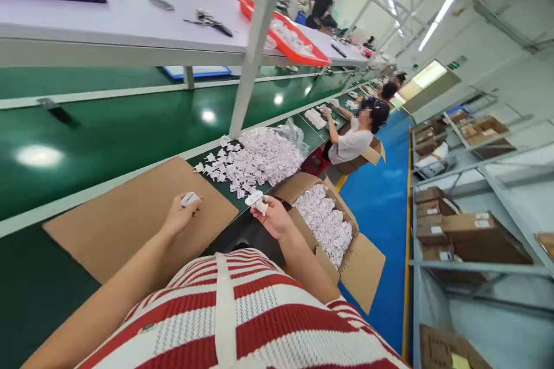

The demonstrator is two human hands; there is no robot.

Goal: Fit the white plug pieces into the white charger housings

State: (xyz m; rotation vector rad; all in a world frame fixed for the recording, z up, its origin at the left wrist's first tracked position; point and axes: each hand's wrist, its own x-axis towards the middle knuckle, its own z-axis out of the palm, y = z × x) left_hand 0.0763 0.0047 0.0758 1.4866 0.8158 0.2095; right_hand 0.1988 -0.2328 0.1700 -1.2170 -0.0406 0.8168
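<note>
My left hand point(178, 218) is closed on a small white plastic part point(189, 199) with a grey face, held above a flat cardboard sheet point(142, 225). In my right hand point(273, 218), pinched between thumb and fingers, is a white plastic piece point(256, 200) with a rounded top and a short stem. Beyond both hands a large heap of small white plastic parts point(264, 155) lies on the green bench, part of it in a clear bag point(294, 132). To the right of my right hand stands an open cardboard box point(367, 268) filled with similar white parts point(324, 222).
A metal post point(255, 52) rises behind the heap, holding a white shelf point(130, 23) with a red tray point(298, 55) and pliers-like tool point(210, 23). A co-worker point(357, 135) sits farther along the bench. Shelving with cartons point(480, 233) stands right of the blue aisle point(376, 213).
</note>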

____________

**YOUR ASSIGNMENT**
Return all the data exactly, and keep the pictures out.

**ANSWER SPACE**
The demonstrator is two human hands; there is no robot.

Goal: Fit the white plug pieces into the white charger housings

State: (xyz m; rotation vector rad; all in a world frame fixed for the recording, z up, its origin at the left wrist's first tracked position; point and axes: each hand's wrist, its own x-axis towards the middle knuckle, its own z-axis out of the palm, y = z × x) left_hand 0.0763 0.0047 0.0758 1.4866 0.8158 0.2095; right_hand 0.1988 -0.2328 0.1700 -1.2170 -0.0406 0.8168
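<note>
My left hand point(178, 218) is closed on a small white plastic part point(189, 199) with a grey face, held above a flat cardboard sheet point(142, 225). In my right hand point(273, 218), pinched between thumb and fingers, is a white plastic piece point(256, 200) with a rounded top and a short stem. Beyond both hands a large heap of small white plastic parts point(264, 155) lies on the green bench, part of it in a clear bag point(294, 132). To the right of my right hand stands an open cardboard box point(367, 268) filled with similar white parts point(324, 222).
A metal post point(255, 52) rises behind the heap, holding a white shelf point(130, 23) with a red tray point(298, 55) and pliers-like tool point(210, 23). A co-worker point(357, 135) sits farther along the bench. Shelving with cartons point(480, 233) stands right of the blue aisle point(376, 213).
</note>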

The output is complete as shown.